Вот только Элька останавливается прямо на пороге кабинета
Кирсанова, мне приходится даже чуть подвинуть её плечом, потому что
иначе мне не пройти. А потом я замираю вместе с ней.
– Говоришь, имя сценариста тебе не называли? – тихо спрашиваю
я.
– Да, – слабым голосом откликается Элька. – Не называли. И,
кажется, я поняла почему…
– Я, кажется, тоже…
Потому что… Да, знай я об этом еще вчера, наверняка бы
отказалась от пункта в договоре, где требуется авторское
присутствие на съемках и совместная работа со сценаристом.
Нужно сказать, Илья Вячеславович на этот наш с Элькой диалог и
ухом не ведет. Он вообще сидит за рабочим столом и внимательно
читает текст с лежащей перед ним распечатки. Ему, откровенно
говоря, не до нас.
А рядом с его столом в черном кожаном кресле, соединив пальцы
перед собой, сидит Дмитрий Денисович Варламов, собственной
персоной. Выражение его лица – триумфальное. Он явно доволен
произведенным эффектом. И нет, очевидно, что он здесь точно не по
ошибке. И да, именно поэтому он и не спросил, зачем я в телецентре.
Он знал!
Боже, как меня бесит его довольная физиономия.
Хотя да, пакость удалась прекрасно, с этим я даже спорить не
буду.
Полли повзрослела.
Это я могу сказать совершенно точно.
Ей идет зрелость. Ей настолько идут эта зрелость и самооценка,
что от одного взгляда на неё у меня перехватывает дыхание. И кто бы
мне еще сказал: "Окстись, Дима"…
Это не девочка для секса, не актриска, которой очень нужно,
чтобы ты порекомендовал её режиссеру хотя бы на эпизодическую роль
в сериале. Не та, кто упорхнет уже через пару недель.
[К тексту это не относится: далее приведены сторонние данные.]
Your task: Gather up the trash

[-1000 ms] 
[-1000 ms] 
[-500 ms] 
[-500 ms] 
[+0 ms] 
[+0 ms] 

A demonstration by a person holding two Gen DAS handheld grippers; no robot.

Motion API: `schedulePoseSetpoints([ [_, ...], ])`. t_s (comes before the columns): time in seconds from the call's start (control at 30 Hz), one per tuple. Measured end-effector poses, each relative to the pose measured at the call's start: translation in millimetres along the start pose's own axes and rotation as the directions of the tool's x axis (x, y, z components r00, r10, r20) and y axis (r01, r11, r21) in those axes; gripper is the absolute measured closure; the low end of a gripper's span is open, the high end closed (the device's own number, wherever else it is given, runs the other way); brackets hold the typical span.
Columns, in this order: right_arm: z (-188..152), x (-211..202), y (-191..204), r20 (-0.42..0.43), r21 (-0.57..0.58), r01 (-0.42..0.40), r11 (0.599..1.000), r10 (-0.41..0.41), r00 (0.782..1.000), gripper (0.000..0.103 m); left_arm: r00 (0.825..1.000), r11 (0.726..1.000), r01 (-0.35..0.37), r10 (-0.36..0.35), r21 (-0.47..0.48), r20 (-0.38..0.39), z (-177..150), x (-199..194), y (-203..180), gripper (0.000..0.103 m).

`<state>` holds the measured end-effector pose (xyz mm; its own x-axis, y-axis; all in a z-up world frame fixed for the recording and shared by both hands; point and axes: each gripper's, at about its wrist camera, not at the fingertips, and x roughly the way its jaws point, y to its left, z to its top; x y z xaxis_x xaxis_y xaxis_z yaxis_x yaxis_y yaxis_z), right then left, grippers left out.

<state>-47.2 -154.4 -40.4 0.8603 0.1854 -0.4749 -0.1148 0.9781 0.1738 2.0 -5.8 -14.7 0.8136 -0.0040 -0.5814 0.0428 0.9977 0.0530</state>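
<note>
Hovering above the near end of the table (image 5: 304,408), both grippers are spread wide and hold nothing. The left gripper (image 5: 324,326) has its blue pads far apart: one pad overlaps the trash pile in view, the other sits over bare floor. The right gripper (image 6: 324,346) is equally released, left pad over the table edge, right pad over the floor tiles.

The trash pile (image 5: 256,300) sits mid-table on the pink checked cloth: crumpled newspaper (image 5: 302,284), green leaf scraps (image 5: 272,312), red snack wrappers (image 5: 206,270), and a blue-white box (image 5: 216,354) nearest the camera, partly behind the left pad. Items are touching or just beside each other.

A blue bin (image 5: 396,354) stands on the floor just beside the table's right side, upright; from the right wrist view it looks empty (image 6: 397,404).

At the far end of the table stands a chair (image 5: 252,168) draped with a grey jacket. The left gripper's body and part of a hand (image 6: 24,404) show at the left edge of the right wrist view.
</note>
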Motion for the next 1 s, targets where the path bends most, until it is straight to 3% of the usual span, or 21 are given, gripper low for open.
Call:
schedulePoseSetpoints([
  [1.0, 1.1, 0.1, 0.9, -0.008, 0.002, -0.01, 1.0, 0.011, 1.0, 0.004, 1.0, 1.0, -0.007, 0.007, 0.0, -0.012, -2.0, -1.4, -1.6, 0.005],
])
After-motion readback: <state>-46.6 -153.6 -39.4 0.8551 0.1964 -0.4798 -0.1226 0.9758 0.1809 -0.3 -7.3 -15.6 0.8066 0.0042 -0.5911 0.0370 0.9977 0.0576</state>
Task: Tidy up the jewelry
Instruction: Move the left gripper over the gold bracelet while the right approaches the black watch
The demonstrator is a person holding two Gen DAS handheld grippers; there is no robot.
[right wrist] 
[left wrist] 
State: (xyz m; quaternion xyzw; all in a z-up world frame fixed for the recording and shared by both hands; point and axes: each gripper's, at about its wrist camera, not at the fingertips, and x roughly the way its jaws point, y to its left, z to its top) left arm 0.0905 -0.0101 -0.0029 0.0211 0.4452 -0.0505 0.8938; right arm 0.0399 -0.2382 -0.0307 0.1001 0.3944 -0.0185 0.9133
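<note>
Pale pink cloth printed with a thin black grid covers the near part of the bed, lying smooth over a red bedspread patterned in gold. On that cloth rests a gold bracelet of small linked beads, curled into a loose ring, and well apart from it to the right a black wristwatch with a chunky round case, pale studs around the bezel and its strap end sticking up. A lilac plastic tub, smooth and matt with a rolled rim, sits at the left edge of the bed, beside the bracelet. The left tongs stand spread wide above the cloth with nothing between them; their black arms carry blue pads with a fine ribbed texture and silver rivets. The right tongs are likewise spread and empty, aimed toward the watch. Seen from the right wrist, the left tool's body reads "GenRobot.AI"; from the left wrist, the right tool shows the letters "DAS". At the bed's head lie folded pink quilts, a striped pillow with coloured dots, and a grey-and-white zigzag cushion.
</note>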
Нет, Полину нельзя равнять даже с половиной рассекающих между
студиями профурсеток. Передо мной настоящая шикарная женщина.
И, мать твою, Дмитрий Денисович, перестань сползать глазами в
этот чертов вырез её пиджачка. Да, вкусный вырез. Не повод. Имей
совесть, хватит пялиться на свою бывшую жену.
Что поделать, Полина совершенно точно знала, как выбить меня из
колеи. И она-то, может, и не догадывалась, как я на неё реагирую,
но этот взгляд… В нем была вся она, твердая, несгибаемая, дерзкая,
какой я её помню. Такая, которую я чуть не убил своим чёртовым
кризисом.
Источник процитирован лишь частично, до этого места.